Monday, April 15, 2013

"Learning to Ride Out the Storm"




At the community of faith I serve, we are beginning a new message series based on the Book of Job titled, “Learning to Ride Out the Storm.”  Whenever I ask for ideas for meaningful sermon topics, the question inevitably arises about the “bad stuff” that happens to us.  Questions of evil and of suffering are challenging and ever present in our lives.  We all have struggles and “storms” in our lives, so the question I would pose for us to consider is, “How can we learn to ride out the storms?”  We cannot and must not ignore the storms, or try to avoid struggle.  It is part of the very fabric of our human existence.  How will we endure and even thrive in the midst of storms?  I think the following quotation from Theodore Roosevelt might give us some insight:
"It is not the critic who counts: not the man who points out how the strong man stumbles or where the doer of deeds could have done better. The credit belongs to the man who is actually in the arena, whose face is marred by dust and sweat and blood, who strives valiantly, who errs and comes up short again and again, because there is no effort without error or shortcoming, but who knows the great enthusiasms, the great devotions, who spends himself for a worthy cause; who, at the best, knows, in the end, the triumph of high achievement, and who, at the worst, if he fails, at least he fails while daring greatly, so that his place shall never be with those cold and timid souls who knew neither victory nor defeat."
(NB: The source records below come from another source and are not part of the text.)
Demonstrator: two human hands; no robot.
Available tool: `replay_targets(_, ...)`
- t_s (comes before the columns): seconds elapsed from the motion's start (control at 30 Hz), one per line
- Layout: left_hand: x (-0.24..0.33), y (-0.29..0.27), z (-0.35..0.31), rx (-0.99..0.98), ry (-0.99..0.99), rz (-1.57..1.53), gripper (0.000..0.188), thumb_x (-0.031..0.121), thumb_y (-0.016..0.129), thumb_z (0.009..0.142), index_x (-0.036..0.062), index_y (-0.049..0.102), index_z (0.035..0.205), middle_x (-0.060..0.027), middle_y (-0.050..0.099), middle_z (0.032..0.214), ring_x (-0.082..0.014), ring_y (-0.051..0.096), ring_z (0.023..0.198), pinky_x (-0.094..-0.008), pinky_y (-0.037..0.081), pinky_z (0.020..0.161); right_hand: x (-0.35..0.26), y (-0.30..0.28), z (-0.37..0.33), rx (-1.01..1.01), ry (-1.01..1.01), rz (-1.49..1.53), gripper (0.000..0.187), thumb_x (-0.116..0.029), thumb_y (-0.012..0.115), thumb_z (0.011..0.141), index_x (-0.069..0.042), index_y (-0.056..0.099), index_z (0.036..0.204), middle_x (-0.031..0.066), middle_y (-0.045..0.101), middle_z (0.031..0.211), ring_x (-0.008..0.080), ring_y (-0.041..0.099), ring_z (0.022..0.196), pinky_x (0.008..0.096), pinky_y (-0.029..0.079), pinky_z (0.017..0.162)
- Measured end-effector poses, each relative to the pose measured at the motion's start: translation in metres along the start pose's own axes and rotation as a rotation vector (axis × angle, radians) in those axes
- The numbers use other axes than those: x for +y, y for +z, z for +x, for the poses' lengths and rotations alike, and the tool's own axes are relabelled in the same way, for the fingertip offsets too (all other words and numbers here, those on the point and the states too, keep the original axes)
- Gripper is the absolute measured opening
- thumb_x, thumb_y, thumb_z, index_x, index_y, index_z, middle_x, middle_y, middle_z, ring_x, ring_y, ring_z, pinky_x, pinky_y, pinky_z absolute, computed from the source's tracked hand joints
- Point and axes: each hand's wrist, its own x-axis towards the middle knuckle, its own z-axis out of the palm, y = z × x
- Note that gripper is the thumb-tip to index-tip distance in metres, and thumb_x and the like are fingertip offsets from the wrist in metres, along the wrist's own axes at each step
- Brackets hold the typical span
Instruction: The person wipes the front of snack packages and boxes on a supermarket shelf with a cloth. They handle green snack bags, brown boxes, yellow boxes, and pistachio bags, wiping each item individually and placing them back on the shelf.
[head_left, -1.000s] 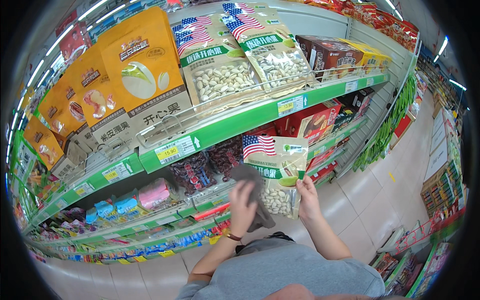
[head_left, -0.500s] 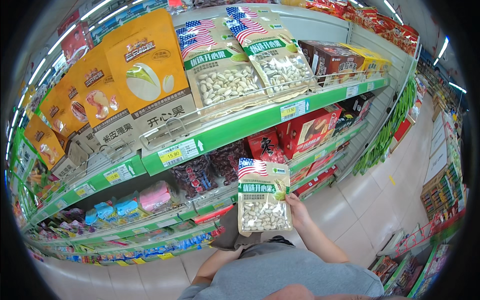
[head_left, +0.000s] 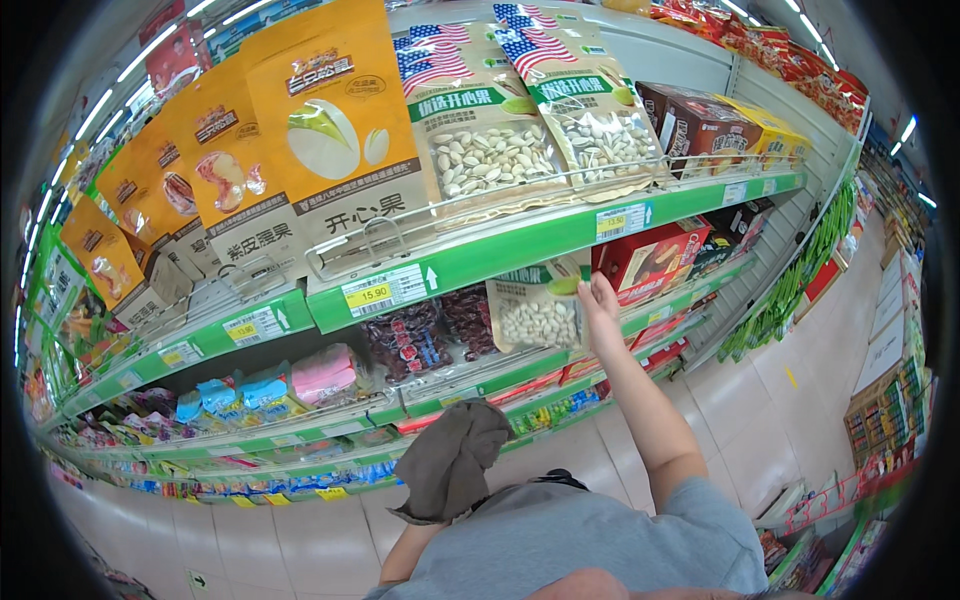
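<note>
My right hand (head_left: 600, 312) grips the right edge of a pistachio bag (head_left: 538, 322), beige with a clear window showing the nuts. The bag is upright in front of the lower shelf, its top hidden behind the green front edge of the upper shelf. A dark grey-brown cloth (head_left: 452, 462) is bunched at the end of my left forearm, held up off the shelves. It covers my left hand, so the fingers do not show. Matching pistachio bags (head_left: 490, 160) lean in rows on the upper shelf.
Orange nut bags (head_left: 330, 120) fill the upper shelf's left, behind a wire rail (head_left: 480, 205). Brown boxes (head_left: 700, 120) stand at its right end. Below are packs of dark red dried fruit (head_left: 405, 340) and a red box (head_left: 650, 265). Green strands (head_left: 800, 275) hang on the end panel.
My right hand has moved the pistachio bag up and forward, to the upper shelf's edge. My left hand has come away from the bag, and the cloth now shows fully, lower left.
</note>
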Motion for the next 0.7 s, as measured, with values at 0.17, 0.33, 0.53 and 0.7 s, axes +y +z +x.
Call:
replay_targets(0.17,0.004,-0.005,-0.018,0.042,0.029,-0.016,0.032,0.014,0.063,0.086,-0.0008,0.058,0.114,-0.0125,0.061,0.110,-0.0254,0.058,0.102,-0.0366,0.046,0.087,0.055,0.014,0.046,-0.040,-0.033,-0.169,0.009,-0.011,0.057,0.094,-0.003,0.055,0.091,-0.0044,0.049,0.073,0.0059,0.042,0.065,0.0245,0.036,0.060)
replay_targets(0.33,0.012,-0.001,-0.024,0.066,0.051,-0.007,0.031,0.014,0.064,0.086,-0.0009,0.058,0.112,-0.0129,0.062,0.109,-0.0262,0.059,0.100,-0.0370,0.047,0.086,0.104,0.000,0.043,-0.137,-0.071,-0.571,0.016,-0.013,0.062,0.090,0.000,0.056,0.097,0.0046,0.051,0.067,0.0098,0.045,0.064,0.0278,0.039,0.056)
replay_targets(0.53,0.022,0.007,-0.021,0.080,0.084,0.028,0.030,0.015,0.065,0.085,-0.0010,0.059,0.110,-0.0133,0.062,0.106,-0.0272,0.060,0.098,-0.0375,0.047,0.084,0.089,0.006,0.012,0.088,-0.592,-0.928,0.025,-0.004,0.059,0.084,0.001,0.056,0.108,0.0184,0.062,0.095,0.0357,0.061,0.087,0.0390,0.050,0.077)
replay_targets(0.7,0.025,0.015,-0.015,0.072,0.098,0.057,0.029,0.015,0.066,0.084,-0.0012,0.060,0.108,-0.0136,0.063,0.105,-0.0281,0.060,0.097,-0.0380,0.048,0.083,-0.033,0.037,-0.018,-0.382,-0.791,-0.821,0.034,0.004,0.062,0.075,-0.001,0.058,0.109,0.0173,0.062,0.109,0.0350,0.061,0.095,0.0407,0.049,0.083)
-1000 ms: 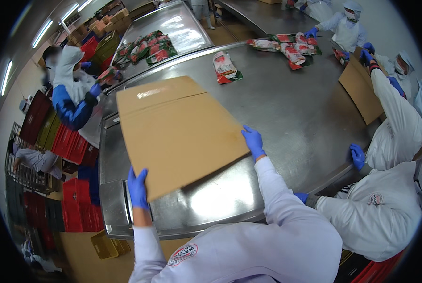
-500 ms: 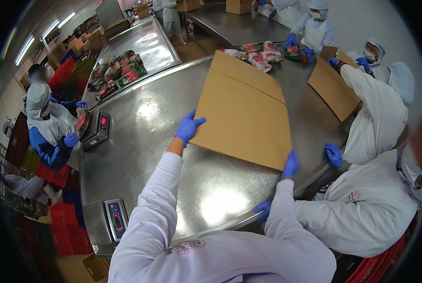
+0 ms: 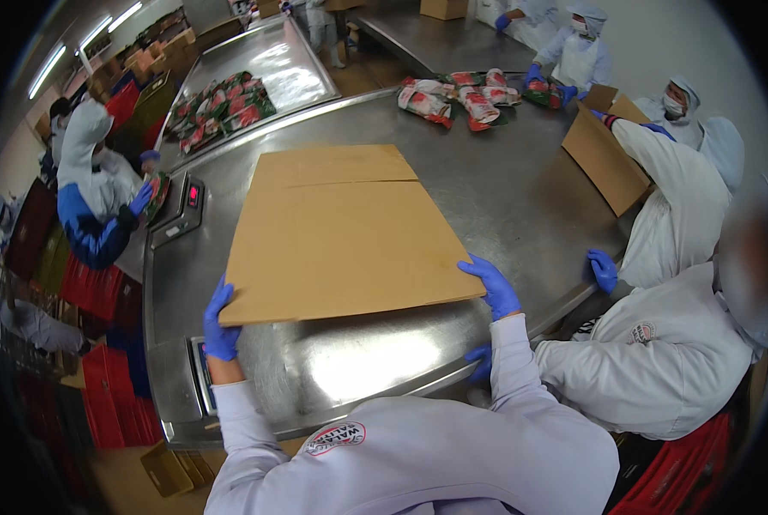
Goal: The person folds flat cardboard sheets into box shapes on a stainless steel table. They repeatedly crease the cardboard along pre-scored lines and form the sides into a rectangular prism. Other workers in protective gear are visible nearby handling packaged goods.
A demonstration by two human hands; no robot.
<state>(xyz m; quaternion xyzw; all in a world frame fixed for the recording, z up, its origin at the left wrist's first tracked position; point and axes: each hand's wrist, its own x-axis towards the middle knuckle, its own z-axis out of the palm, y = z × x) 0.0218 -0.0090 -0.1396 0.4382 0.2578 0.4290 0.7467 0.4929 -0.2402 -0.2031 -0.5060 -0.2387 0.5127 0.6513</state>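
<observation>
A flattened cardboard box (image 3: pixel 341 240) spans the space between my two hands, its near edge facing me. My left hand (image 3: pixel 220 324), in a blue glove, grips its near left corner. The near right corner is gripped by my right hand (image 3: pixel 492 286), gloved the same way, with the thumb over the top. Beneath the cardboard is the steel table (image 3: pixel 521 189); whether the sheet touches it, I cannot tell. A digital scale (image 3: pixel 199 373) stands close to my left forearm, partly covered by it.
Several red-and-green packages (image 3: pixel 478 101) lie at the table's far side; more fill a second table (image 3: pixel 290 64). A co-worker at the left holds a package beside another scale (image 3: pixel 181 215). Co-workers line the right edge, one handling an open carton (image 3: pixel 605 159). Red crates (image 3: pixel 118 390) stand lower left.
The cardboard has moved left and turned counterclockwise, so its near edge is almost level. My left hand went left and down with it; my right hand shifted slightly left. More packages are uncovered behind.
</observation>
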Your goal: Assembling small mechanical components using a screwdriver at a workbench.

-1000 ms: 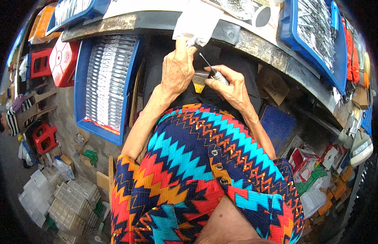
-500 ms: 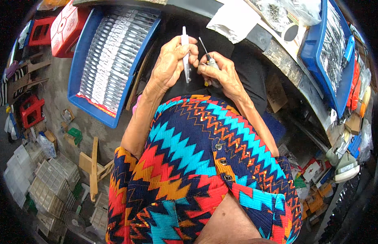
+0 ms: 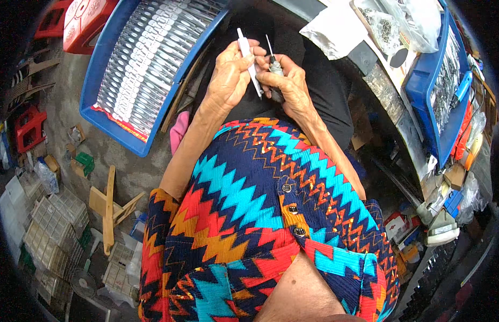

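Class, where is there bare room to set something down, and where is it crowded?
Bare floor lies between the left blue tray, wooden pieces and patterned sleeve, and between that tray and the lower red stool. Crowded: lower left, around stacked plastic cases.

Left forearm [image 3: 194, 142] and right forearm [image 3: 331, 144] are angled inward and forward. Left hand [image 3: 230, 75] is held in a pinch, left thumb [image 3: 244, 63] pressed toward curled fingers [image 3: 252, 43]. Right hand [image 3: 288, 83] is curled just beside it, right thumb [image 3: 273, 80] pointed left.
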Tool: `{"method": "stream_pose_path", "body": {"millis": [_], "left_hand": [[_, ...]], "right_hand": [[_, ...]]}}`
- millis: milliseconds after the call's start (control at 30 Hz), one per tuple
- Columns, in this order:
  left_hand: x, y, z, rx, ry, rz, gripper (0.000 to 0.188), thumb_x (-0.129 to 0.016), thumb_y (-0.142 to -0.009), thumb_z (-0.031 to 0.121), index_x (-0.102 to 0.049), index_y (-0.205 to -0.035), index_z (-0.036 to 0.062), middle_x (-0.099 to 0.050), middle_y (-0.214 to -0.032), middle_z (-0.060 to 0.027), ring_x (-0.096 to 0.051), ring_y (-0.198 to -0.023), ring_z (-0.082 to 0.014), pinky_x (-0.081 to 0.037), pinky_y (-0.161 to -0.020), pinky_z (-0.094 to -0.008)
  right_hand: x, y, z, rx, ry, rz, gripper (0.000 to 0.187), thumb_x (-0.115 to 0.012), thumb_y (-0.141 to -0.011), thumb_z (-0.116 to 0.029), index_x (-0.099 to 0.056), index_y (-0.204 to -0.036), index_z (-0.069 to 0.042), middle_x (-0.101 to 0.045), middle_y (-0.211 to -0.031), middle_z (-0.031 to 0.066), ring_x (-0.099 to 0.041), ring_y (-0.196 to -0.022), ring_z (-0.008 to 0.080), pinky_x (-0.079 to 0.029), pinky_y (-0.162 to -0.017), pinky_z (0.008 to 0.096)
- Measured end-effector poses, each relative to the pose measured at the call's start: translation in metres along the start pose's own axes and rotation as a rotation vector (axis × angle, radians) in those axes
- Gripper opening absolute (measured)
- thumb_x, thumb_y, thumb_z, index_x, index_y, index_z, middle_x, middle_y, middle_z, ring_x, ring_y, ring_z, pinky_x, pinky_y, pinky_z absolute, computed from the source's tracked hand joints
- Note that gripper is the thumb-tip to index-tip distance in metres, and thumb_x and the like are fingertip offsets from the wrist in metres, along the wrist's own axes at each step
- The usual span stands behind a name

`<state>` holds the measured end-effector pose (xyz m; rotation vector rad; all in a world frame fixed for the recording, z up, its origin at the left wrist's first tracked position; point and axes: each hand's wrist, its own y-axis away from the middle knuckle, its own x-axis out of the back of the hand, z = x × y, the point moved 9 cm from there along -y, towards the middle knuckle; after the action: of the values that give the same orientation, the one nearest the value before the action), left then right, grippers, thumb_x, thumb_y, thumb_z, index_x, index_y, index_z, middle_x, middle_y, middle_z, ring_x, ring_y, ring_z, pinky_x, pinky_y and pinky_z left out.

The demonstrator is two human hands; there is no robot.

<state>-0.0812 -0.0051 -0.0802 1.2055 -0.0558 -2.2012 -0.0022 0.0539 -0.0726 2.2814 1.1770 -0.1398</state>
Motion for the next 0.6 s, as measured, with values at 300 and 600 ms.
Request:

I am convinced that in order to survive and even thrive in the midst of the storms of life we must spend ourselves “daring greatly.”  What would it mean to risk entering fully into those hard places, and realize that we are never alone?  At its best, being church means that we help each other to become souls who strive valiantly and are willing to enter into the storms of life together.  Any community of faith I serve as pastor must KNOW that we don't “play church” by merely attending meetings or absentmindedly going to church on Sundays.  We sincerely strive for vital connections that give life and healing to the world.  What might that look like in your life? If you are in the midst of a storm in your life right now, will you please reach out and risk asking for someone to travel on this journey with you?